* _Assignment_
If a line in the data has the string "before", please show it.

[Records from a dataset]
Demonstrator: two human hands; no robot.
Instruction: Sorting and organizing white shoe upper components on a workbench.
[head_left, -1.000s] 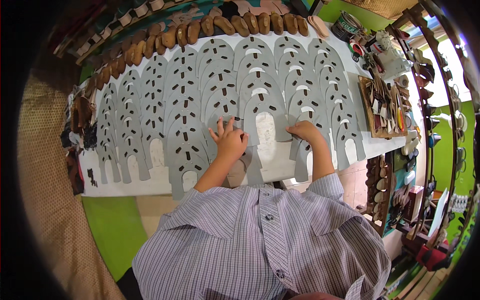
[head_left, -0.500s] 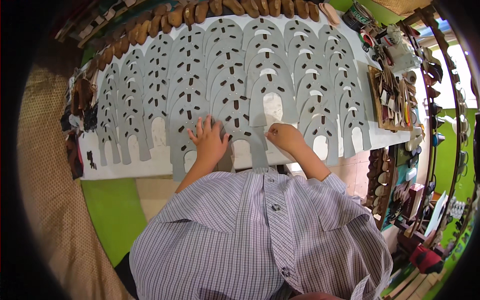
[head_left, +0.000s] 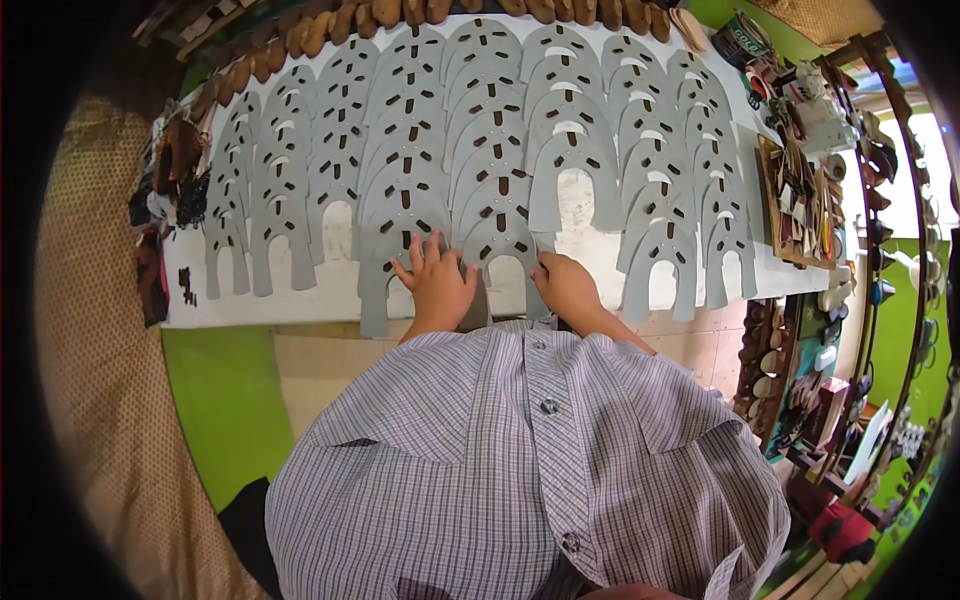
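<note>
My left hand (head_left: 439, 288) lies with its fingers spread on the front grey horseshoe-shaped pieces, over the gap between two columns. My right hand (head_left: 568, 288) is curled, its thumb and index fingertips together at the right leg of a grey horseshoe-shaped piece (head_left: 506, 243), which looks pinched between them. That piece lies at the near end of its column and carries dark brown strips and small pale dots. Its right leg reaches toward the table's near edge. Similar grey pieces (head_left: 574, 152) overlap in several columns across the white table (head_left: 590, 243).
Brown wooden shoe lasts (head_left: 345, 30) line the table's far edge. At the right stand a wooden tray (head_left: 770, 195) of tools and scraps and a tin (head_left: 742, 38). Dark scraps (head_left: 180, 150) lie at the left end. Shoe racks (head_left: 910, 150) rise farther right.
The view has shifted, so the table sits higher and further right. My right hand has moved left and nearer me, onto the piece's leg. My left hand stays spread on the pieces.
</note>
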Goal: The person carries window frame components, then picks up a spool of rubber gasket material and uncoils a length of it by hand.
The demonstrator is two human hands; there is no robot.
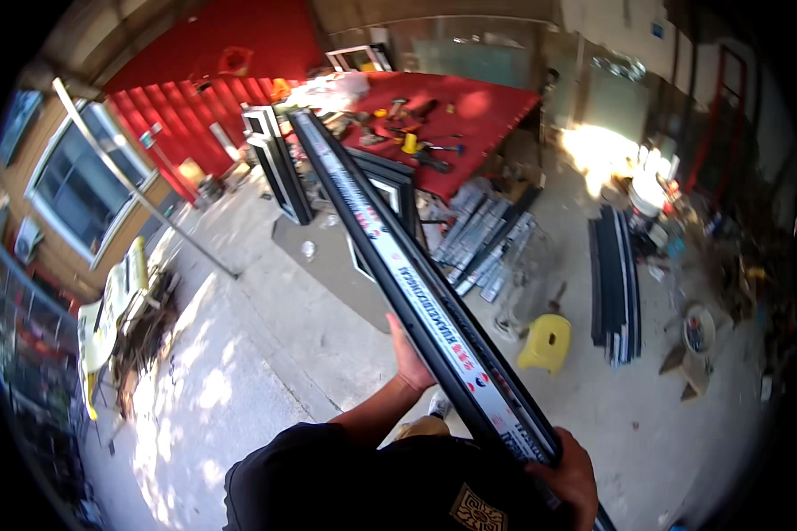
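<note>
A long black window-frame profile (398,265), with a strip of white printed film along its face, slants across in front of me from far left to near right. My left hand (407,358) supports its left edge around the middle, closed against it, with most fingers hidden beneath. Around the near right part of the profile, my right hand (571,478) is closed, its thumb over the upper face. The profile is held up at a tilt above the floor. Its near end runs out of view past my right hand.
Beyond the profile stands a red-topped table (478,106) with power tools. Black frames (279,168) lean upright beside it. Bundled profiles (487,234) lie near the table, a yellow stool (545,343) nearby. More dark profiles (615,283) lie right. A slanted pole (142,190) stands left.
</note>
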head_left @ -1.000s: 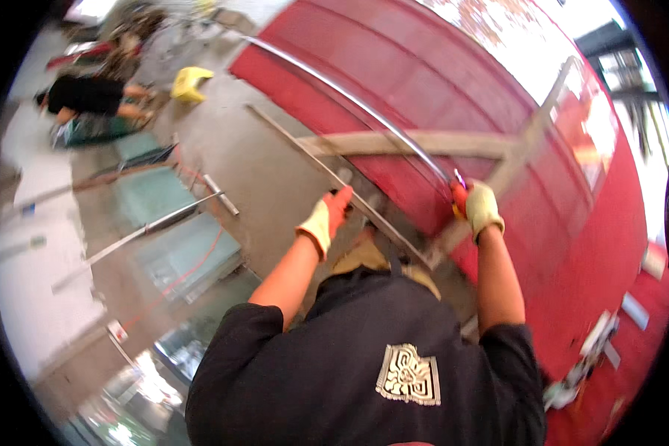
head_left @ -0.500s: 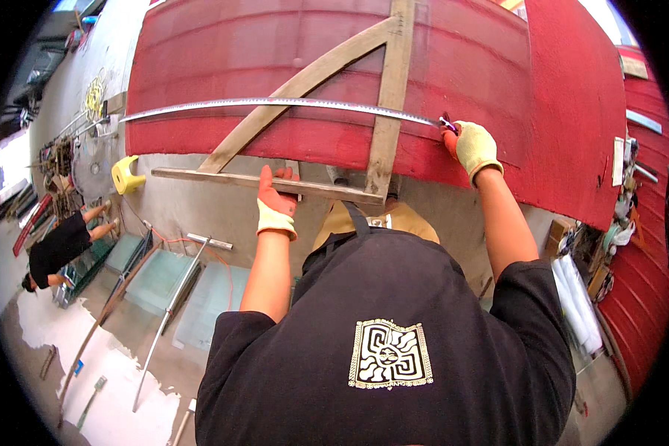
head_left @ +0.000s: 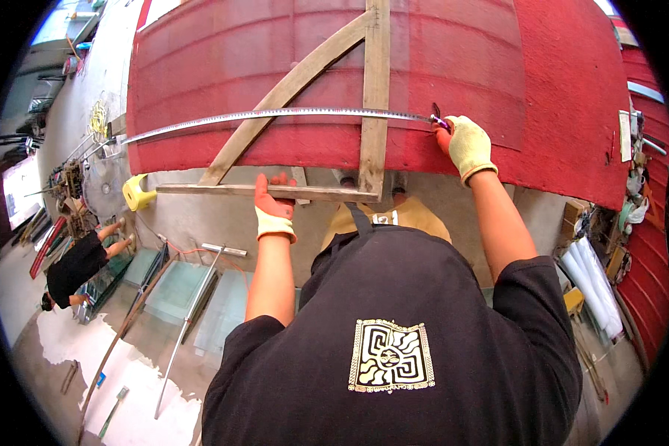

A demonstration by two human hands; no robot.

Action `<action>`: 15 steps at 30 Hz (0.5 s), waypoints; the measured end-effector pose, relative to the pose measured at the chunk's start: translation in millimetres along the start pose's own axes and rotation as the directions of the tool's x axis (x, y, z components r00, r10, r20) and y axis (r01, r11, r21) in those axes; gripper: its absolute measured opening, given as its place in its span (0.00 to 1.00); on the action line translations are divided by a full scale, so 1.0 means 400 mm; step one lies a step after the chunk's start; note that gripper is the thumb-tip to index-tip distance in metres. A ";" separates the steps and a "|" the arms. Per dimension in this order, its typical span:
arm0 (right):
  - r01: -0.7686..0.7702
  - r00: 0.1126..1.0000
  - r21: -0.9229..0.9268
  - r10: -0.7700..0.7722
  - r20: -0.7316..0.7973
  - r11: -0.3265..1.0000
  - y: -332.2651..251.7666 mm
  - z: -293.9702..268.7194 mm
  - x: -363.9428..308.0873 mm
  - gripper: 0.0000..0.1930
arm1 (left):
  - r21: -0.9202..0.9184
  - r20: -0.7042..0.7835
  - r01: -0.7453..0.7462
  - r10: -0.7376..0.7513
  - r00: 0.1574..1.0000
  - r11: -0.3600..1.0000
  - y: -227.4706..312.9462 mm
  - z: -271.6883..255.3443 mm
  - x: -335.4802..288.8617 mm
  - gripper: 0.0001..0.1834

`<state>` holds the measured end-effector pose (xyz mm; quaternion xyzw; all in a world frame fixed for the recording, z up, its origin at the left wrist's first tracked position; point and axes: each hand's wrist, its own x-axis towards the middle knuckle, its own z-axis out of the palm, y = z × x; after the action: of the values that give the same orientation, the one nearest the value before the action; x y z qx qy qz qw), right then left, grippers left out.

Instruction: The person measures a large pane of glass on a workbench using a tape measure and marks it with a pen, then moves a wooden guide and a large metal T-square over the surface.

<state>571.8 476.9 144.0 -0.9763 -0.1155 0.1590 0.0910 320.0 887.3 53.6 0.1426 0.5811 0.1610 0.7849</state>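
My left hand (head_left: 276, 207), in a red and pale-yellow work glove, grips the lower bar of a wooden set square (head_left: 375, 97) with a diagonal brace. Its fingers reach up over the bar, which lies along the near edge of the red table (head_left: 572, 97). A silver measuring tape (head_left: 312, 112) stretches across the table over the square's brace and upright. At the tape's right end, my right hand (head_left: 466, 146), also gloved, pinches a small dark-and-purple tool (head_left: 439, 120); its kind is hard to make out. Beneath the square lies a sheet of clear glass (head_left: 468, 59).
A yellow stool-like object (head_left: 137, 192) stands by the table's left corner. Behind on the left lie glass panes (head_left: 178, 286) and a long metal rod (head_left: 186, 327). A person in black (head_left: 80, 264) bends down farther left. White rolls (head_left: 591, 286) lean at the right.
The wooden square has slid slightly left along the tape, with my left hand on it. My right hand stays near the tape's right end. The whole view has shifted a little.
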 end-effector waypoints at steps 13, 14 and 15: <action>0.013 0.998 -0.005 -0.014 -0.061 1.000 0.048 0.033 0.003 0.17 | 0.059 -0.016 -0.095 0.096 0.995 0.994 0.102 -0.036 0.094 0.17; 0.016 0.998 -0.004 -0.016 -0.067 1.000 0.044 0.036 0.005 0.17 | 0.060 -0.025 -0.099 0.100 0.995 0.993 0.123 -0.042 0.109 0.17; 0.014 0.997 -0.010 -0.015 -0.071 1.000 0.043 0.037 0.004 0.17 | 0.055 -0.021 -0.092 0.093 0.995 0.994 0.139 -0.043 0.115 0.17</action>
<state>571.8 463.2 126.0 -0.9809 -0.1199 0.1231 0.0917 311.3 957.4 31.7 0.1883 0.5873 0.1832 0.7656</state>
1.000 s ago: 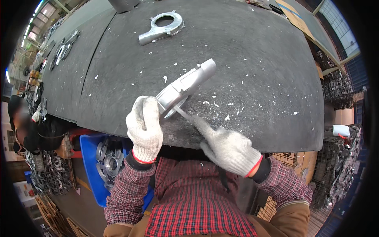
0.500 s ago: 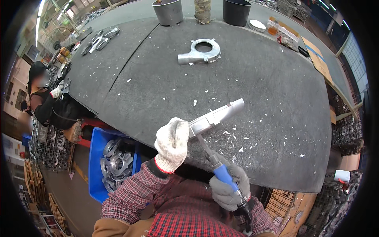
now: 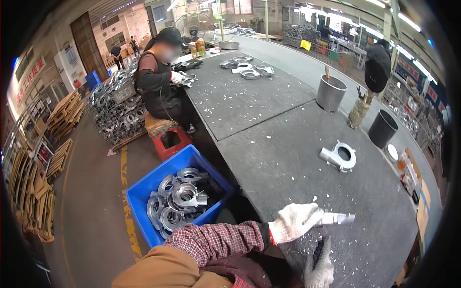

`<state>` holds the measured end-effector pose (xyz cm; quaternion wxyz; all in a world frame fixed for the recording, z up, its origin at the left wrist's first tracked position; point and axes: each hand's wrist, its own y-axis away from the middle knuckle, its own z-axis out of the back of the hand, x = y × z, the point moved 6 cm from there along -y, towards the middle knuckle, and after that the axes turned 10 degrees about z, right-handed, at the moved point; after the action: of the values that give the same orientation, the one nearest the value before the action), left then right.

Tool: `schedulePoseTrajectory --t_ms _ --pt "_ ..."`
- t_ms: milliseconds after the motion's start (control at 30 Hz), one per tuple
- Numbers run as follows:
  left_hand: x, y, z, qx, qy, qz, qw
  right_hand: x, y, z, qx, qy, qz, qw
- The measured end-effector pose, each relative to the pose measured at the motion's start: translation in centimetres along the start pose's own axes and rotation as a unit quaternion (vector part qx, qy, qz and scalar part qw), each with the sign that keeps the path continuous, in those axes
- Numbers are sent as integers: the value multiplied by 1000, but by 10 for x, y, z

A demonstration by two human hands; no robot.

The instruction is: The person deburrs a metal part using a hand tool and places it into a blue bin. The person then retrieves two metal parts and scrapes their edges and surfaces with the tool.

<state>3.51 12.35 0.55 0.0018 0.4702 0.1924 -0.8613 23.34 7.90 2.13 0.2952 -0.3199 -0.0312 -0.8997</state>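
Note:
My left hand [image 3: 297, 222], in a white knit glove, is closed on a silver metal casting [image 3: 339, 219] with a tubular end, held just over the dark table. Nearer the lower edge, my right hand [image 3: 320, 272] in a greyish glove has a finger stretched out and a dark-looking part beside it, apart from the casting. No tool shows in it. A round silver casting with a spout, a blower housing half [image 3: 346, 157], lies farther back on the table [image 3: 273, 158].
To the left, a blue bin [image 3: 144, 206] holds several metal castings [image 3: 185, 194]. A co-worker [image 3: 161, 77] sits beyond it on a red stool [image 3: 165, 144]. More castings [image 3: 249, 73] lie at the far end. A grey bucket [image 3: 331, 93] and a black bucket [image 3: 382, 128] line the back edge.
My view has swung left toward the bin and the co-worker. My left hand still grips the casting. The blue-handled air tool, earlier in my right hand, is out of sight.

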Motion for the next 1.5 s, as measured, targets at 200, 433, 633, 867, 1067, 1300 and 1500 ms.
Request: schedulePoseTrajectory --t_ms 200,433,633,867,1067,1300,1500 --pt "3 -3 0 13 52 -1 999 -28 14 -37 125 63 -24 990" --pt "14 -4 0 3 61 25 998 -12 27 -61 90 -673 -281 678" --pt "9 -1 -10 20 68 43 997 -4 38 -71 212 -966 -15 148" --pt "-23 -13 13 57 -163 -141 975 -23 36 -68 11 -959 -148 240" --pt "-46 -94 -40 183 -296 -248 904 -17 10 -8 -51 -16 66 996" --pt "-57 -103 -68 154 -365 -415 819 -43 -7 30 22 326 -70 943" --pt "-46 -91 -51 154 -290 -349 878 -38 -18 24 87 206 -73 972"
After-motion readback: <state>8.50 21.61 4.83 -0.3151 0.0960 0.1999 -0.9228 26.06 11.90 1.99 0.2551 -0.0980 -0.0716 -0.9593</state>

* _Exercise result_
`<state>` holds the measured end-effector pose (xyz mm; quaternion xyzw; all in a world frame fixed for the recording, z up, its origin at the left wrist's first tracked position; point and axes: each hand's wrist, its own x-axis towards the middle knuckle, its own z-axis out of the palm, y = z × x; after the action: of the values that give the same orientation, the one nearest the value before the action; x y z qx qy qz qw), right then left, grippers left out.
`<state>` holds the measured end-effector pose (xyz cm; quaternion wxyz; all in a world frame fixed for the recording, z up, its origin at the left wrist's first tracked position; point and axes: each hand's wrist, its own y-axis away from the middle knuckle, its own z-axis out of the back of the hand, x = y × z, the point moved 6 cm from there along -y, towards the middle knuckle, and after that the axes turned 10 degrees about z, right-handed, at the moved point; after the action: of the values that give the same orientation, the one nearest the value before the action), left then right.

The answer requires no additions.